Oct 29, 2023 By Triston Martin
Biotechnology firms develop novel drugs and treatments by harnessing or modifying biological processes. Vertex Pharmaceuticals Inc. and Regeneron Pharmaceuticals Inc. are two of the most well-known biotechnology corporations. The biotechnology industry is a volatile one in which to invest.
It is hazardous and difficult to anticipate which biotech stocks will outperform because of the complexity of the scientific and regulatory difficulties involved in receiving permission from the U.S. Food and Drug Administration.
Buying biotech ETFs is a simple approach to diversifying your portfolio. These funds invest in various biotech firms, providing investors with broad exposure to the sector through a single, straightforward purchase.
One such fund that seeks to capitalize on the growth of the American biotech industry is the iShares Biotechnology ETF. Most of its investments are in pharmaceutical and healthcare firms working to improve human health.

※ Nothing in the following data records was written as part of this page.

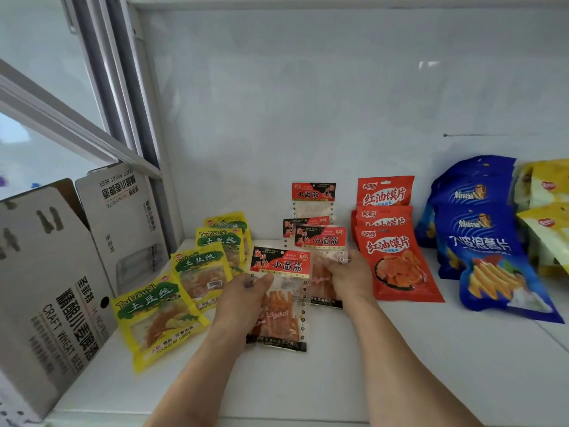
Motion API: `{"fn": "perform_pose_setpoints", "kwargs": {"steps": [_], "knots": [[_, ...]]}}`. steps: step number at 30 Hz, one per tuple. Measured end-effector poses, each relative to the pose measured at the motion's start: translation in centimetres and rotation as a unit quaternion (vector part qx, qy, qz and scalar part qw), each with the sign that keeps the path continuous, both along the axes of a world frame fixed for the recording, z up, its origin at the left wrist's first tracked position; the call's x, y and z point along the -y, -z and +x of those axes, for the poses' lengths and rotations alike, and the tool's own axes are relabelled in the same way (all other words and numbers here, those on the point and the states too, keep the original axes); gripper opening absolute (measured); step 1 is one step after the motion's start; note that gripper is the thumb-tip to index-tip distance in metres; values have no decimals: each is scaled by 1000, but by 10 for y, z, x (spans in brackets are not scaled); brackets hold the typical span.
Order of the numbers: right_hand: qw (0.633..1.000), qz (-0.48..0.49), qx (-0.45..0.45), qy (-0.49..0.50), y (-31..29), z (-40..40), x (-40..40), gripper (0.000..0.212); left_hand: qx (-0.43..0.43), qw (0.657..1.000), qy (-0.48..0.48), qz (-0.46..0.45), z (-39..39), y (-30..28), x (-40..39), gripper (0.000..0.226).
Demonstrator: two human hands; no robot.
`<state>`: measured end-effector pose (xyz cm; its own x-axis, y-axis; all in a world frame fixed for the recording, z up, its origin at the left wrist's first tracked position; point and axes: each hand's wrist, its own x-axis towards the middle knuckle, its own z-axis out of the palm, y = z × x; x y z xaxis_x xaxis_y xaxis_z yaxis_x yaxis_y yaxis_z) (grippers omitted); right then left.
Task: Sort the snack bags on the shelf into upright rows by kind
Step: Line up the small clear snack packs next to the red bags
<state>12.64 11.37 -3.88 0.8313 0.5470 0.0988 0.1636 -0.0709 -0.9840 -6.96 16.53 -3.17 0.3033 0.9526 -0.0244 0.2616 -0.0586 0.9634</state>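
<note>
On the white shelf (400, 359) the snack bags stand in rows by kind. My left hand (243, 300) grips the front red-and-black gluten-strip bag (283, 306) by its left edge. My right hand (348, 278) holds the bag just behind it (320, 241) at its right side. More of that kind (313, 195) lean behind, toward the back wall. To the left runs a row of yellow potato-shred bags (160, 312). To the right stand red chip bags (397, 263), then blue crisp bags (489, 257), then yellow bags (548, 217) at the frame's edge.
An open grey cardboard beer carton (58, 285) stands at the shelf's left end, close to the front yellow bag. A window frame (101, 118) rises behind it. The white back wall (308, 103) closes the shelf. Bare shelf surface lies in front of the rows.
</note>
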Motion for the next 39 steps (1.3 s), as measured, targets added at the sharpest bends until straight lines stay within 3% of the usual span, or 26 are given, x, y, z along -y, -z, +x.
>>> {"fn": "perform_pose_setpoints", "kwargs": {"steps": [4,15,18,23,28,39], "knots": [[997,62,-33,-19,-4,9,-1,23,-5,1000,9,13,11,-3,2,41],[987,131,-60,-67,-10,34,-22,15,-46,997,-8,56,65,-9,-20,35],[987,133,-58,-63,-8,41,-27,8,-74,995,-13,70,84,-2,-34,35],[989,131,-37,-61,-12,45,-34,23,-103,991,-12,88,106,9,-46,37],[986,138,-24,-84,-9,49,-45,12,-96,991,-11,97,122,8,-51,34],[994,105,18,-10,2,64,-73,11,-113,986,-28,118,126,11,-61,34]]}}
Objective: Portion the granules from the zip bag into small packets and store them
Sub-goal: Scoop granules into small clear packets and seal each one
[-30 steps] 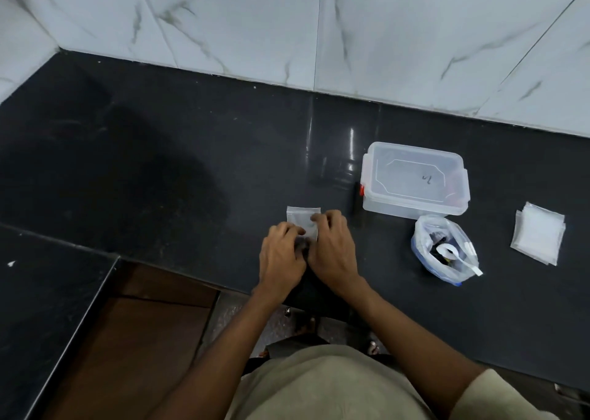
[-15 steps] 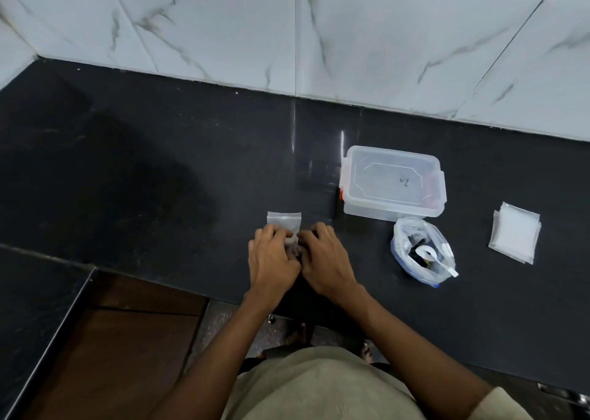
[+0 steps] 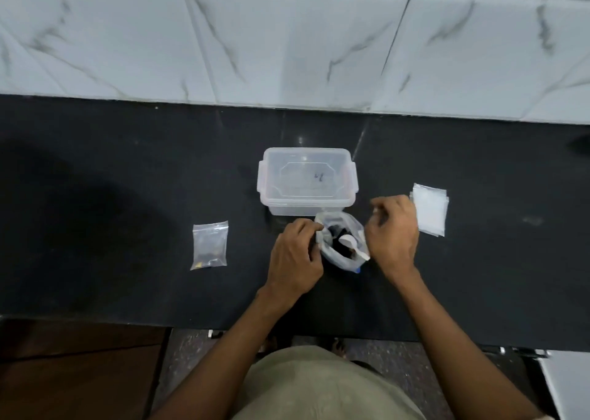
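So, one filled packet (image 3: 209, 245) lies flat on the black desk (image 3: 95, 180), left of centre, well apart from the rest; dark granules sit at its bottom edge and it looks zipped, though the seal is too small to be sure. It's not in the box (image 3: 307, 180) yet. The box, clear with its lid on and clips at the sides, stands at frame centre and looks empty inside. Just below it, touching or nearly so, is the zip bag (image 3: 341, 244), mouth open, dark granules inside and a white spoon (image 3: 351, 242) resting in it. Left hand (image 3: 295, 253) pinches the bag's left rim, fingers curled on the plastic. Right hand (image 3: 394, 228) is just right of the bag, fingers loosely curled; whether it holds anything I can't tell, maybe touching the rim, maybe reaching to the stack. The stack of empty packets (image 3: 429, 209) sits centre right, partly behind that hand. Progress, my read: early, one portion done and unstored, many empties left, plenty of granules in the bag. Left to do: take a fresh packet, spoon granules in, seal, repeat, then open the lid and put the packets in. In the way: the shut lid blocks storing; the bag is floppy and needs holding open or it may tip and spill; the spoon handle juts out toward the right hand. Marble tile wall (image 3: 287, 43) fills the top; brown floor (image 3: 79, 371) at lower left.
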`<state>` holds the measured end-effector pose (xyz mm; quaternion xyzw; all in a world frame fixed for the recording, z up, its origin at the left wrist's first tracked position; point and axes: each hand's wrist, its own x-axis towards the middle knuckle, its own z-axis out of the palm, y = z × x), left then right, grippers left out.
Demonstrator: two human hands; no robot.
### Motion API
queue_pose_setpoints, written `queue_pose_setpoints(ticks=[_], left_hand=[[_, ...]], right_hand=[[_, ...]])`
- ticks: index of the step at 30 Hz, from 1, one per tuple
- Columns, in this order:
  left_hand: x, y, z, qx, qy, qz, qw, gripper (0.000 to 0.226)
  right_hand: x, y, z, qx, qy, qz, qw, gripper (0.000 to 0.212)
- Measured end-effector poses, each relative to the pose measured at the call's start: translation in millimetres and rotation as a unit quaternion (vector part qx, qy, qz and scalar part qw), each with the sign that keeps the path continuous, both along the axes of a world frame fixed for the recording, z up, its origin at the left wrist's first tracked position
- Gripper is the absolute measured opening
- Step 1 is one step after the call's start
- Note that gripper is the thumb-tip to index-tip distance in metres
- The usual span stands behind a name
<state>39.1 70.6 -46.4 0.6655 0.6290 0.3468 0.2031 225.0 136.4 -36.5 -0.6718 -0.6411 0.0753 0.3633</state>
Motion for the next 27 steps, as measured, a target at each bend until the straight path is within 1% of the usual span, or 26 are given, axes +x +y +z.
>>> queue_pose_setpoints(ticks=[2, 5, 7, 9, 12, 15, 18, 21, 23, 27], left_hand=[[9.7, 2.2, -2.2, -0.021, 0.011, -0.006, 1.0, 0.032], [19.7, 3.9, -5.1, -0.04, 0.026, -0.005, 0.999, 0.028], [22.1, 4.4, -5.4, -0.044, 0.033, 0.0, 0.998, 0.028], [23.2, 4.7, -5.2, -0.043, 0.036, 0.006, 0.998, 0.026], [24.1, 3.8, -4.3, -0.048, 0.034, 0.013, 0.998, 0.023], [24.4, 2.7, -4.5, -0.047, 0.031, 0.016, 0.998, 0.022], [24.2, 1.9, -3.4, -0.045, 0.028, 0.016, 0.998, 0.021], [24.5, 1.6, -1.6, -0.041, 0.027, 0.019, 0.999, 0.021], [24.8, 1.0, -0.4, -0.037, 0.023, 0.021, 0.999, 0.021], [25.1, 0.6, 1.8, -0.033, 0.02, 0.022, 0.999, 0.022]], right_hand=[[25.3, 13.1, -2.7, -0.073, -0.009, -0.055, 0.996, 0.023], [53.2, 26.8, -10.1, -0.193, -0.077, -0.116, 0.971, 0.034], [63.6, 30.7, -16.7, -0.247, -0.103, -0.123, 0.956, 0.039], [69.6, 30.7, -24.1, -0.268, -0.113, -0.117, 0.949, 0.039], [72.7, 26.6, -31.5, -0.245, -0.114, -0.108, 0.957, 0.031], [74.5, 23.0, -32.6, -0.216, -0.058, -0.116, 0.968, 0.021], [73.2, 18.7, -30.4, -0.183, 0.02, -0.141, 0.973, 0.027], [72.9, 13.6, -26.9, -0.152, 0.094, -0.186, 0.966, 0.03], [73.4, 10.8, -26.5, -0.123, 0.125, -0.203, 0.963, 0.029], [71.6, 5.4, -26.3, -0.066, 0.153, -0.21, 0.963, 0.025]])
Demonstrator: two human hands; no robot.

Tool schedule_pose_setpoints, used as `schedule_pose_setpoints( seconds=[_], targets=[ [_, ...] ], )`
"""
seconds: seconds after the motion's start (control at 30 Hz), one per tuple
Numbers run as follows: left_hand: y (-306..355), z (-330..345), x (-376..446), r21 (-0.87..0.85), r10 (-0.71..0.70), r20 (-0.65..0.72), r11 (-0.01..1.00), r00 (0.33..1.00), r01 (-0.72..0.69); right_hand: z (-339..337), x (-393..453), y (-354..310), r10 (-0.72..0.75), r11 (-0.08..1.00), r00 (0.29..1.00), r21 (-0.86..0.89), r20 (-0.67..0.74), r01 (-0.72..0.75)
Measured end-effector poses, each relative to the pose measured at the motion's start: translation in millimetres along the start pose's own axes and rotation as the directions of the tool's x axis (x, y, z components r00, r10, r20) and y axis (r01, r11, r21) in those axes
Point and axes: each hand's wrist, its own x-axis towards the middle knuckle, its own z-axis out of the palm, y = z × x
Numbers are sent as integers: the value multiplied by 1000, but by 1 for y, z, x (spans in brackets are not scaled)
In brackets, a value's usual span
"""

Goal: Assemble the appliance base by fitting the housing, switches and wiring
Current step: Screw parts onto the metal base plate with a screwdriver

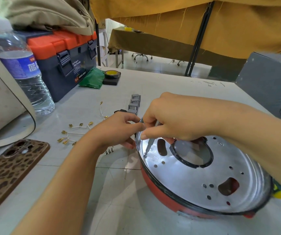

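- The red appliance base [163,197] sits on the white surface [119,192] at lower right, its silver metal plate [195,180] facing up inside the black rim.
- Right hand [173,119] hovers over the plate's far-left edge, its grip curled round a thin metal screwdriver [150,143] whose tip lands on a small screw [144,156] near the rim.
- Left hand [119,131] sits just outside the base, fingers curled against the rim beside the tool; whether it pinches the rim or the shaft, I cannot tell.
- A black ring part [187,160] lines the plate's big central opening.
- Just left of the base, a few loose screws [109,151] lie on the surface.
- Further left: white wires with brass terminals [73,133] scattered about.
- Beyond the hands, a row of grey switches [134,104].
- Outward now: leopard-print phone [9,170] at lower left, water bottle [24,73] and an orange-and-navy toolbox [65,56] at the back left, with a tape roll [112,74] and a green bag [92,78] beside it.
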Motion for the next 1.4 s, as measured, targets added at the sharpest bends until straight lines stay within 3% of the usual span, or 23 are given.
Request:
schedule_pose_setpoints(
  seconds=[0.2,0.53,0.87,1.07,1.23,1.4],
  targets=[
    [0,1,1,5,3,-7,1000,1000,-3,-8,-4,3,-22,1000,998,-18,64,23],
    [1,0,-2,5,12,10,1000,1000,-12,-10,-3,0,-79,996,997,35,-2,79],
    [1,1,0,13,1,19,1000,1000,-2,-2,-2,-2,-7,978,998,-209,-63,-7],
    [0,1,0,-9,14,-4,1000,1000,-14,-4,-8,0,-31,997,998,-75,46,35],
    [0,1,1,-3,18,-6,1000,1000,-18,-7,-5,1,-19,1000,1000,-16,23,20],
    [0,1,0,4,14,6,1000,1000,-14,-4,3,-1,24,979,999,-204,-24,-28]
  ],
)
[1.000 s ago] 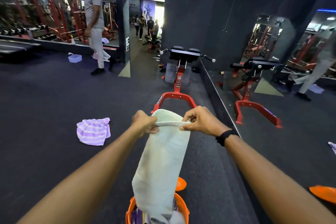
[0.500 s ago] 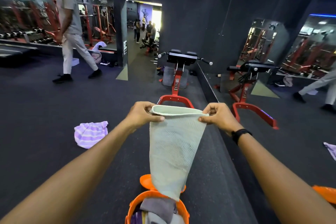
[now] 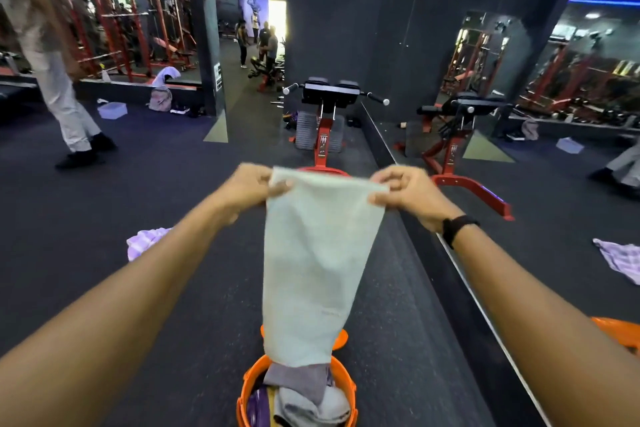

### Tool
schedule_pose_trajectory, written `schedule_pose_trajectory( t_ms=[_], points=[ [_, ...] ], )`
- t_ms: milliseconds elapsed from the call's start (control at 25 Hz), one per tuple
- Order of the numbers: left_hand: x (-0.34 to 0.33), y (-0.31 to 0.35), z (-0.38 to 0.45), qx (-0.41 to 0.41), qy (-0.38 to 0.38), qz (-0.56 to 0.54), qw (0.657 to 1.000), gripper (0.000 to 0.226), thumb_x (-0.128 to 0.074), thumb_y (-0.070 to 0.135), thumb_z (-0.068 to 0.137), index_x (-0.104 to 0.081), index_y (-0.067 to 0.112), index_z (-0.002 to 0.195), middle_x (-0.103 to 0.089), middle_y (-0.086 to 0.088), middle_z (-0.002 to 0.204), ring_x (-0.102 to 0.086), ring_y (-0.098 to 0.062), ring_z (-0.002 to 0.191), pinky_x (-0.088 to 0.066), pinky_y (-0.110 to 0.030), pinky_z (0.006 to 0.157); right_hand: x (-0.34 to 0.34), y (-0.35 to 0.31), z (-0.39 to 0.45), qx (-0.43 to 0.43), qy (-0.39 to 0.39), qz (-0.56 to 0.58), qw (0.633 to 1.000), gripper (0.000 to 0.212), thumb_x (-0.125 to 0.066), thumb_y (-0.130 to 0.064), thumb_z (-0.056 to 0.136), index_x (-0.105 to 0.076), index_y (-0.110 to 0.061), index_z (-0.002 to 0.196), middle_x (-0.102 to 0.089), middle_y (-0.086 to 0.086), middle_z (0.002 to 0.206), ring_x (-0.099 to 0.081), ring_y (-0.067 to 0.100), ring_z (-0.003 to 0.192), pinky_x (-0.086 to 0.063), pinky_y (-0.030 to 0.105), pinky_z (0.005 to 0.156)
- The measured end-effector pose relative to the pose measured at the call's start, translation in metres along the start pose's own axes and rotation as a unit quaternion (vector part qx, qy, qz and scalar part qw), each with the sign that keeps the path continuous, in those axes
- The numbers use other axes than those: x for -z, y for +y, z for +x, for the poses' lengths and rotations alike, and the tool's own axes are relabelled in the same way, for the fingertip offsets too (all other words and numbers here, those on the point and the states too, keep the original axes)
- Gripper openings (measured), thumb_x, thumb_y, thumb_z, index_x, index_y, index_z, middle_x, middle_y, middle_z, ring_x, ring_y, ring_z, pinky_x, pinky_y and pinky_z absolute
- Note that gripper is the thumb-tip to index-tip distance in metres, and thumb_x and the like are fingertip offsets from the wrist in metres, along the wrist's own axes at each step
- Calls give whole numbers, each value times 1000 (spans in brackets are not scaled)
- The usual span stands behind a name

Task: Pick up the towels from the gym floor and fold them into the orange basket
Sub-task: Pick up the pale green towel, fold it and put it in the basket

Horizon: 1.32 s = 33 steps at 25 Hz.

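Pale green towel (image 3: 317,263) hanging mid-frame, top corners pinched by left hand (image 3: 247,189) and right hand (image 3: 407,196). Below, orange basket (image 3: 346,378) at bottom centre, holding grey and purple towels.

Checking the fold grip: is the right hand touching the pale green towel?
Touching. The head view shows the right hand pinching the pale green towel at its top corner, thumb and fingers closed on the cloth.

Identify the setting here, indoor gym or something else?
Almost certainly a commercial gym: a red-framed exercise bench on dark rubber flooring, a mirror wall on the right, and red weight racks at the back. Both hands hold a pale towel over an orange basket.
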State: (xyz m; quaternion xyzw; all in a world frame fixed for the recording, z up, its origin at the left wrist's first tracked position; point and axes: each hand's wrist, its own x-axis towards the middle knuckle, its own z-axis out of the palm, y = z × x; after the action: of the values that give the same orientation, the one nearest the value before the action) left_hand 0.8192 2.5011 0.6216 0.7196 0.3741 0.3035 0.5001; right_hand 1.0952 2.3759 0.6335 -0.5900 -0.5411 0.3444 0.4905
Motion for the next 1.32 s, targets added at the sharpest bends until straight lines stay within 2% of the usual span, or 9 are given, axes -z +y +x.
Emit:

Assets under management of almost $9 billion set this fund apart as the largest on our list. The fund's liquidity should make it easy for investors to acquire and sell shares. The fund has an expense ratio of 0.455%, or $4.50 for every $1,000 invested. 2
The ARK Genomic Revolution Exchange Traded Vehicle is a globally diversified, actively managed exchange-traded fund. Its scope extends beyond the realm of biotechnology to some degree. Instead, the fund puts its money into companies that "are focused on and are projected to substantially profit from prolonging and increasing the quality of human and other life" through genomics.
This means that the fund is heavily weighted toward healthcare, IT, materials, and energy enterprises. With a total of $5.5 billion in assets, it is one of the most significant funds and has shown solid performance over the previous three years.
However, the active management it requires results in a higher management charge than some of its rivals. The fund's expense ratio is 0.75% or $7.50 for every $1,000 invested. 3
The S&P Biotechnology Select Industry Index is the SPDR S&P Biotech ETF benchmark. Most of the stocks in this index are held by biotech firms engaged in healthcare and pharmaceutical research and development.
We found that this fund, which is passively managed, is the most cost-effective option. The fund charges $3.50 for every $1,000 invested or an expense ratio of 0.35%. Investors may rest easy knowing that the fund has more than $6 billion in assets.
The iShares Genomics target global investments in firms "along the whole value chain of genomics, and healthcare industry." Investors looking for a fund with a worldwide portfolio and a concentration on areas other than healthcare may find this option appealing.
With assets of less than $300 million, the fund is tiny enough that investors may face difficulties purchasing and selling shares due to a lack of market liquidity.
The biotechnology companies that make up the ALPS Medical Breakthroughs ETF are small and medium-sized. The fund only invests in companies with at least one medication in Phase II or III clinical trials. Investors can gain access to companies working toward medication approval.
If this plan works out, the firm's worth might increase substantially. The company and its shares may suffer if the medicine is rejected for approval. This fund makes it simple for investors to construct diversified portfolios of firms testing new products or services, reducing overall portfolio risk and increasing possible returns. T
he fund's expense ratio is 0.50% or $5 for every $1,000 invested. Only $165 million is invested, making it the lowest fund here.
Biotechnology has been a lot of development during the previous five years. In January 2017, the Nasdaq Biotechnology Index was at 2,900; by September of 2021, it had risen to a peak of almost 5,460. The short-term results of biotechnology, however, have been less than stellar. There were a lot of ups and downs in the industry in 2021, and the index went from about 5,500.9 to under 4,600.
One of the most challenging aspects of investing is learning to recognize a good buying opportunity. Investing in ETFs can be risky, as can any other type of investment. You are ready to invest when you can and are prepared to bear that risk and keep your money for a long time.
The attractive yet turbulent biotech business may be accessed through biotech ETFs. Since the advent of the pandemic, biotech has assumed an even greater significance, and the sector has ample room to expand into the future.